First implemented during WWI as an army mental test developed to assign U.S. servicemen to appropriate jobs, standardized testing quickly inflated to over 100 academic achievement measures in both elementary and secondary schools by 1918 (Alcocer, n.d.). Federally implemented educational reforms spanning from the Elementary and Secondary Education Act of 1965 (ESEA) through the 2001 No Child Left Behind (NCLB) to today’s Every Student Succeeds Act (ESSA) have all prioritized student testing as a measure for school performance and a mandatory condition for federal funding. Few would argue against the collection of data as a method of achieving state transparency and educational over-site, but the American education system has more data than any other country in the world and the weight placed on that data has overshadowed true performance in the classroom.

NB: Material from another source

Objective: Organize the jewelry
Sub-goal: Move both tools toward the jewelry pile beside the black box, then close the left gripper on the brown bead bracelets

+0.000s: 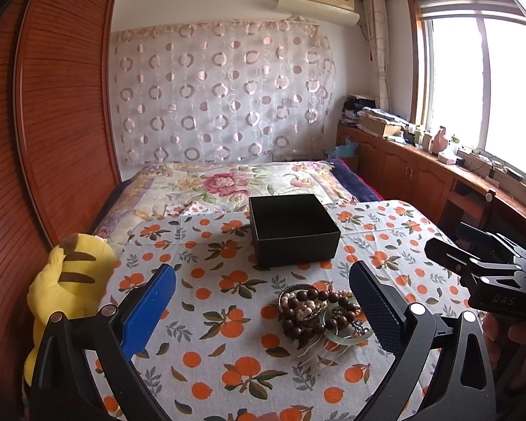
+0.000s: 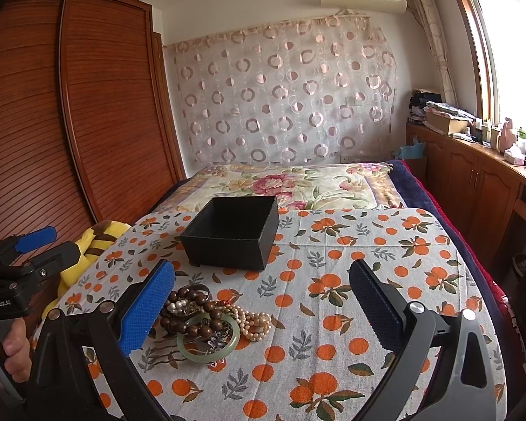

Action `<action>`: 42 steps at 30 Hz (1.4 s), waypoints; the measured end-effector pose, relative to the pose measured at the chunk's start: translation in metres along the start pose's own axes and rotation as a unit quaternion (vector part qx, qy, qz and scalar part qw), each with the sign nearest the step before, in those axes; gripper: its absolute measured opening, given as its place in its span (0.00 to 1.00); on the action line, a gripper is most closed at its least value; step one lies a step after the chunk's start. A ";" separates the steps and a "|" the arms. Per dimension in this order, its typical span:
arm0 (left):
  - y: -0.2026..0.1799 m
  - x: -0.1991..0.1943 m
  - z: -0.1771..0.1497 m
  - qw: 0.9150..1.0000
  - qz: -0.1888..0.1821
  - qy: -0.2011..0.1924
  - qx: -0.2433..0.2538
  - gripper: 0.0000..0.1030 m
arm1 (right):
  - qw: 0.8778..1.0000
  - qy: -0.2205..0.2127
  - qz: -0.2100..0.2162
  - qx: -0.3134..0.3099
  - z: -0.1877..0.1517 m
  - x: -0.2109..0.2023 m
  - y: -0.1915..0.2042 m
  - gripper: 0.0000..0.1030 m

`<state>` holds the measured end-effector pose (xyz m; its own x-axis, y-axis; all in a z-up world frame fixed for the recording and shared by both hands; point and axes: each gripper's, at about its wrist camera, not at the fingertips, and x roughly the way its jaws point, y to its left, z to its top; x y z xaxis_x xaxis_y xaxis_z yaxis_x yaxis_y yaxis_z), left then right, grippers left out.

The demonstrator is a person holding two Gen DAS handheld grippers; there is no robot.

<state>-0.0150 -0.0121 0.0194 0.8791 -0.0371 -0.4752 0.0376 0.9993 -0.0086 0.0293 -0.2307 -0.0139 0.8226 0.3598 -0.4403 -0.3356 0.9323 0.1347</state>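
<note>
Louvred reddish wooden wardrobe doors (image 1: pixel 52 112) fill the far left of my view; below them a yellow plush toy with brown stripes (image 1: pixel 70 280) lies at the left edge of the table, which is covered by a white cloth printed with oranges and leaves (image 1: pixel 228 333); my left gripper (image 1: pixel 263 312) hangs above that cloth with its jaws spread wide and nothing between them, its blue pad (image 1: pixel 147 308) on one side and a dark one on the other; toward the middle, an open, black square box (image 1: pixel 291 228) stands on the cloth at the far side, and I see nothing in the part of it that shows; nearer to me, just right of centre in the left camera, the jewelry sits in a heap: a string of dark brown wooden beads (image 1: pixel 308 310) touching a pale green jade-like bangle (image 2: pixel 208 338) and a coil of cream pearls (image 2: pixel 256 322); the heap lies well apart from the box; my right gripper (image 2: pixel 263 312) hovers to the right of the heap, jaws likewise wide open and empty; a bright window (image 1: pixel 480 80) closes the far right.
</note>
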 end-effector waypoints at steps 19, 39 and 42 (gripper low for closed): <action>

As a healthcare provider, I struggle with regulations, restrictions and time-consuming requirements set by Medicare and other insurance companies. There is nothing more frustrating than knowing a patient would benefit from a treatment plan that is safe and effective but is denied by insurance solely because a diagnosis code is not linked to the desired procedure. I question at times why I bothered getting my degree if a computer was going to dictate patient care. Teachers seem to struggle from similar feelings of frustration and demoralization. Patients are the reason I practice medicine just as students are the reason teachers go into education. Over the decades, bureaucracy has handcuffed teachers and weakened their ability to connect with students. Time spent both preparing and taking exams has obstructed teacher creativity, inhibited critical thinking and limited productive discussions in the classroom. Reducing education to student test scores based on a multiple-choice exam that gathers only basic knowledge confines the purpose of education and devalues both the teacher and school principle (Ravitch, 2012). Test scores must be approached as an indicator not a goal and school districts must stop elevating test scores above human judgement (Ravitch, 2012).

Alcocer, P. (n.d.). History of Standardized Testing in the United States. Retrieved June 22, 2020, from

Ravitch, D. (2016). The death and life of the great American school system: How testing and choice are undermining education. New York, NY: Basic Books.